String builders are often not a critical optimization, however the additional cognitive burden on the reader is nearly zero. In some languages, string builders can even overload operator += which makes the type of the object the only visible distinction outside of the final conversion to string.

In languages that have immutable strings, a chain of `+=` operators is basically O(n^2) vs O(n) for a string builder. For how easy the optimization is, there's little excuse to not use them for any bulk append operations.

kragen · on Jan 14, 2020

The standard approach to this in Python is

    rv = []
    for x in y:
        rv.append(f(x))
        if g(x):
            rv.append(h(x))
    return ''.join(rv)

This gives you the same O(N²) to O(N) speedup you would get from a StringBuilder.

More recently, though, I've often been preferring the following construction instead:

    for x in y:
        yield f(x)
        if g(x):
            yield h(x)

This is sometimes actually faster (when you can pass the result to somefile.writelines, for example, which does not append newlines to the items despite its name) and is usually less code. If you want to delegate part of this kind of string generation to another function, in Python 3.3+, you can use `yield from f(x)` rather than `for s in f(x): yield s` or the just `yield f(x)` you use if `f` returns a string, and the delegation is cleaner and more efficient than if you're appending to a list and the other function is internally joining a list to give you a string.
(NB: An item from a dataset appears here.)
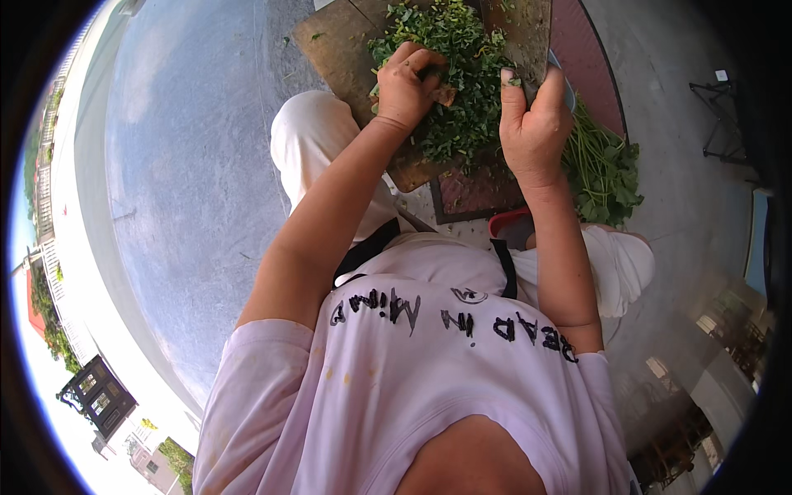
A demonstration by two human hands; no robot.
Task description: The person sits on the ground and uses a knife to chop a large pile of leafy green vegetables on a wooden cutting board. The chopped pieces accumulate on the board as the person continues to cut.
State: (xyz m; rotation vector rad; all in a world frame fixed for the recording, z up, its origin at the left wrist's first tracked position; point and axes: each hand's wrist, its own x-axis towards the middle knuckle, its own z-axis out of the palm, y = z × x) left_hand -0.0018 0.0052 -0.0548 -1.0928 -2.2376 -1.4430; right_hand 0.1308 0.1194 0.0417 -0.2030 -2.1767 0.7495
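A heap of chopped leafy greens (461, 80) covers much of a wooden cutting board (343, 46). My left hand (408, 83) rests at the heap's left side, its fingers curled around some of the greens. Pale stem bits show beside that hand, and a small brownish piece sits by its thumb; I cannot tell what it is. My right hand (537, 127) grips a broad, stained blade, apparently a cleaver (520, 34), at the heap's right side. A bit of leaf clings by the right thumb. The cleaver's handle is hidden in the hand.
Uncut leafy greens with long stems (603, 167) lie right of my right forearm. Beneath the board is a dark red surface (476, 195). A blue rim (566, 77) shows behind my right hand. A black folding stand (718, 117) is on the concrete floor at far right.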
However, if you're optimizing a deeply nested string generator, you're better off using the list approach and passing in the incomplete list to callee functions so they can append to it. Despite the suggestive syntax, at least last time I checked, `yield from` doesn't directly delegate the transmission of the iterated values; on this old netbook, it costs about 240 ns per item per stack level of `yield from`. (By comparison, a simple Python function call and return takes about 420 ns on the same machine.)

But if you really wanted your code to run fast you wouldn't have written it in Python anyway. You'd've used JS, LuaJIT, or Golang. Or maybe Scheme. Or C or Rust. But not Python.

davedx · on Jan 15, 2020

Okay, so I checked this for JavaScript, and it's not actually true -- in Chrome, a vanilla += is faster than pushing into an array and joining.

https://jsperf.com/javascript-concat-vs-join/2

This is why you really should always benchmark. In my view, "premature optimization" is not so much about optimizing too early in a project, it's about writing code a particular way you assume will make it faster without testing first.

kaslai · on Jan 15, 2020

So that means JS strings aren't truly immutable in a modern environment (which is fine). The runtime environment is internally using an approach similar to a string builder, which is a good optimization.

I agree that you shouldn't operate on assumptions alone for a decision like whether or not you should use a string builder. That's where prior experience should come in to play to guide your decisions. For instance, I am not a JS developer, so I have no prior experience to inform a decision to use a builder vs concat in JS.

I cited that case in particular since the slowness of concatenation was called out in the article, and in some languages it actually does make a huge difference at a very small complexity cost.